Generally, the smaller the community, the greater the pressure on the local media. "Our policy is to try to accommodate everyone," says Brian Ojanpa, staff writer for the Free Press in Mankato, Minnesota, which has a circulation of about 27,000. "We'll run a short item routinely [on fundraisers]; bigger stories have to jump through the usual hoops.

"That sounds like a nice, pat policy," he adds. "But what if two weeks later someone else calls, and you say we've already [done that story]? It's defensible journalistically, but how do you explain that to a family whose child is dying?"

He still remembers the time the paper carried a splashy feature--complete with photograph--about a young boy who needed a kidney transplant, and coverage snowballed into a community fundraising drive. "Then, several weeks later, a family with a similar story called and we just did a brief," says Ojanpa. "They got kinda teed off. What do you tell them? 'Sorry?' I don't know. Here we are in effect playing God."

Anemona Hartocollis, the Newsday feature writer who helped make Simon Fischler famous, concedes that needy-organ-recipient coverage isn't fair, but says life isn't fair either. "I didn't really care how fair it was at that point," she says of Simon. "I only cared that he needed a transplant, and that moved me." She adds, "It's not a pure process. I do stories on what appeals to me personally. I'm not sure that's wrong."

Asked whether there might be guidelines aimed at avoiding the cute-child syndrome, she responds, "How would you set them up? Do you have to be about to die, or under 10 years old?.. Some [stories] are more compelling than others; these are the judgments one makes. I don't know how else you do it... The truth is you can't do everybody. You could argue one week do a Jew, the next a black, the next a Greek--it's still a value judgment... Doctors make a similar judgment. Not everyone is equal; nor should they be."

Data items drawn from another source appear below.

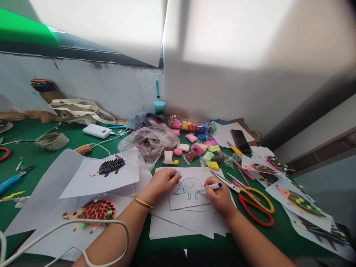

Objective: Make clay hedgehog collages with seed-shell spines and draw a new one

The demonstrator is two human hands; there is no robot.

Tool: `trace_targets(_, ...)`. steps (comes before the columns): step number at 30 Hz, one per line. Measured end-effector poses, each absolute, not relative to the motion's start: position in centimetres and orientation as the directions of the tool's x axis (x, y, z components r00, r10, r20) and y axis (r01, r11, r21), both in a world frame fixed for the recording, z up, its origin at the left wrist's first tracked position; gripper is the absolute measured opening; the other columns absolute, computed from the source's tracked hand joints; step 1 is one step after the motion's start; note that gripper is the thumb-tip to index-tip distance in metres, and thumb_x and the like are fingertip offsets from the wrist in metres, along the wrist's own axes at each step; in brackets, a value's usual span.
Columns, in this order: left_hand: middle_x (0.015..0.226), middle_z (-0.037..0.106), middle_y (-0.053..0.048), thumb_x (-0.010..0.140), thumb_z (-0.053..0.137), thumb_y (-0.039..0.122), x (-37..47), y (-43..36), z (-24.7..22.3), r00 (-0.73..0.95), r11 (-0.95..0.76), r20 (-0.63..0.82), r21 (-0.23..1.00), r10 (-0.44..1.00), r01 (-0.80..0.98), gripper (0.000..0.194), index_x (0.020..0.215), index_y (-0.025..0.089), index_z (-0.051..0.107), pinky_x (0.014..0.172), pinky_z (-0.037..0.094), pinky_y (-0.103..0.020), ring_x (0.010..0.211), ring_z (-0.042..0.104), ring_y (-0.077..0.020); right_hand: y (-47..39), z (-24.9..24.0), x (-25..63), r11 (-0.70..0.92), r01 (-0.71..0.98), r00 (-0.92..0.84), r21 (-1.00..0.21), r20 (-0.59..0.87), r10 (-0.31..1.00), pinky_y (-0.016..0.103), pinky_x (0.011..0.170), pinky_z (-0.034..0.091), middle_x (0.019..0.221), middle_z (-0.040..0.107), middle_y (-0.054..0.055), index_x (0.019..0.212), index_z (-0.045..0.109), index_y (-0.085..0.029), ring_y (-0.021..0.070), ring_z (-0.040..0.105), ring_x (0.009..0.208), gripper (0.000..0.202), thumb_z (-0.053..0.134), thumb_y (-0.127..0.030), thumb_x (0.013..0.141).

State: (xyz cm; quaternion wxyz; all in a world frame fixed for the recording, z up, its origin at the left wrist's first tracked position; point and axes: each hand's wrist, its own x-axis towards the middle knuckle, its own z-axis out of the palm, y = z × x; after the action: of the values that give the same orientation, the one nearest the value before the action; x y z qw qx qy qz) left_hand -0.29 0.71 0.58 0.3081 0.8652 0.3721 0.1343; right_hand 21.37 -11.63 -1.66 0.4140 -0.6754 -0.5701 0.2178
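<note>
A blue-tipped marker (213, 186) is gripped in my right hand (221, 200), its point at the right end of a blue hedgehog drawing (189, 187). That outline has a snout, legs and short marks over its back. Lying on the left edge of the same white sheet (178, 204) is my left hand (163, 182). A small pale, translucent cap-like piece (178, 173) is pinched between its thumb and finger. More white sheets (180, 230) are stacked under the drawing. Scissors (257, 205) with red and yellow handles lie beside my right hand.
Hedgehog pictures (111, 166) with seed spines lie left; others (297, 198) lie right. Packets of coloured clay (191, 137) and a plastic bag of seeds (150, 141) sit behind the paper. A white cable (126, 237) crosses near my left forearm. A craft knife (13, 181) lies far left.
</note>
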Motion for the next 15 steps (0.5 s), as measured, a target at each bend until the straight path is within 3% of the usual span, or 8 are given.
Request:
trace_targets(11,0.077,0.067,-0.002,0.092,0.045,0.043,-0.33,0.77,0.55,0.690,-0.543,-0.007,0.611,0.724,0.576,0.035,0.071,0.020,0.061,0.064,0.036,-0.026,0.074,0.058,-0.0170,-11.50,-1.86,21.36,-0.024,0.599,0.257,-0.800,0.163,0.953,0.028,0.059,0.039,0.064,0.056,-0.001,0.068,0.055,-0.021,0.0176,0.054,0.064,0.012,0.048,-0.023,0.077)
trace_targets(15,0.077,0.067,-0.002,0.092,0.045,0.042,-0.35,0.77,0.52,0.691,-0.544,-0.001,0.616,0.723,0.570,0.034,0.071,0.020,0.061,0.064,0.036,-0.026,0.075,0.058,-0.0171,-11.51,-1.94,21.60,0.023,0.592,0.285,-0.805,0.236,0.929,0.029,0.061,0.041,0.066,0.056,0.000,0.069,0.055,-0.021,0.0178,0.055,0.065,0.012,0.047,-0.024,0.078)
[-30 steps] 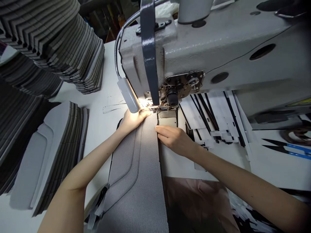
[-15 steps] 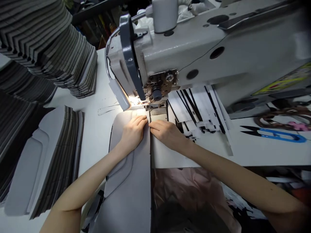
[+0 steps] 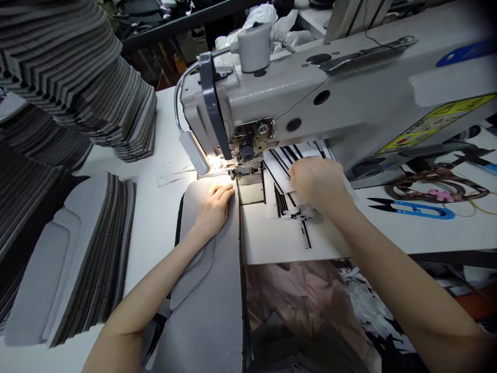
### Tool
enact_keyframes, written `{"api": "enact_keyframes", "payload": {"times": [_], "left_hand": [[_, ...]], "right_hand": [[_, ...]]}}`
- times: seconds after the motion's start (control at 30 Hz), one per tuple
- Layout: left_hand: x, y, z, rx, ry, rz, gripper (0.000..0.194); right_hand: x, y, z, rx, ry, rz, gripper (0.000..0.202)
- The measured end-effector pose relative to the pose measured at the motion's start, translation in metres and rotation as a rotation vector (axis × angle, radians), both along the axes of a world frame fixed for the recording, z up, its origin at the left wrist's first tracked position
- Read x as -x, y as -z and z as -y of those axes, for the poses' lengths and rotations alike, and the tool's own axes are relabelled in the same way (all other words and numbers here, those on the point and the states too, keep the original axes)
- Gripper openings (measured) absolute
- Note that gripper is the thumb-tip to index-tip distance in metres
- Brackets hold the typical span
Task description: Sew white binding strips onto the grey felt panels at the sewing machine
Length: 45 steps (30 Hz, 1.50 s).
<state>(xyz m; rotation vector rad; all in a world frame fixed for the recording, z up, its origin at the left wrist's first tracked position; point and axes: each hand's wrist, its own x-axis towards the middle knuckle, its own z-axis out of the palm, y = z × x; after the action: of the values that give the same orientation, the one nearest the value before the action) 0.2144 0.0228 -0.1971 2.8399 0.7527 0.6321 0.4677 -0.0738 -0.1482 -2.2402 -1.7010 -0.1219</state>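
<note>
The left hand [image 3: 213,211] rests open on the grey panel [image 3: 228,259], fingers together near its right edge; the right hand [image 3: 319,185] is curled over the strips [image 3: 279,202], and whether it grips one cannot be told. The panel lies left of the centre of the table [image 3: 267,243], its far end by the presser foot [image 3: 233,174], its near part running past the front edge. The lamp [image 3: 194,153] lights that far end.

Step in hand, as judged: one hand steadies the panel at the foot—the other attends to the strips. From this position, moving a strip calls for separating a single piece, with the panel kept flat and its edge undisturbed.

Outward: the strips lie right of the foot, the snips [image 3: 447,213] farther right, near the front edge. Stacked panels [image 3: 93,264] stand on the table's left side—a taller pile [image 3: 128,116] behind them.
</note>
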Motion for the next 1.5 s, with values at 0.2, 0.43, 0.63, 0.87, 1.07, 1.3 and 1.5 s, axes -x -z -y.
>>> {"api": "enact_keyframes", "payload": {"times": [0.2,0.43,0.63,0.87,1.07,1.3,1.5], "left_hand": [[0.001,-0.001,0.002,0.025,-0.012,0.0,0.038],[0.004,-0.003,0.003,0.071,-0.085,0.14,0.031],[0.008,-0.003,0.001,0.106,0.019,0.082,0.043],[0.004,-0.01,0.004,0.168,0.032,0.065,0.033],[0.001,-0.014,0.004,0.121,0.096,0.007,0.026],[-0.004,-0.02,0.005,0.023,0.12,-0.104,0.021],[-0.006,-0.018,0.001,-0.006,0.138,-0.069,0.016]], "right_hand": [[0.044,-0.02,0.067,0.064,-0.027,-1.036,0.036],[0.134,-0.009,0.117,0.794,-0.311,-2.111,0.044],[0.142,-0.011,0.111,0.801,-0.23,-2.033,0.037],[0.14,-0.011,0.113,0.783,-0.298,-1.805,0.02],[0.139,0.005,0.104,0.292,-0.413,-1.032,0.018],[0.15,0.031,0.1,0.198,-0.333,-1.091,0.064],[0.144,0.037,0.1,0.194,-0.359,-0.977,0.083]]}}
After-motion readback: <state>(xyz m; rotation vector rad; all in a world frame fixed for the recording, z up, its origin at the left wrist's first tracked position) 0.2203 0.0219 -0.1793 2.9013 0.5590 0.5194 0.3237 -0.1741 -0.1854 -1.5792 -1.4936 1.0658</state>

Some papers try to ignore the influx of requests for help, which is growing rapidly thanks to advances in medical science and the swelling ranks of potential organ recipients. The New York Times, for example, never mentioned Simon Fischler. A science writer there says the Times only does stories that touch on ethical or scientific questions. The Washington Post doesn't carry regular items about organ or bone marrow recipients. (However, it did publish a heart-warming story earlier this year about a Russian child who was trying to raise money for her expensive leukemia treatment at a Washington hospital. The child later died.) But for most papers, especially ones under pressure to keep up with all that wrenching human interest footage on local TV, people who need transplants are harder to ignore. "There are no real good guidelines," says Kristi Krueger, the Miami television reporter. "I wish there were."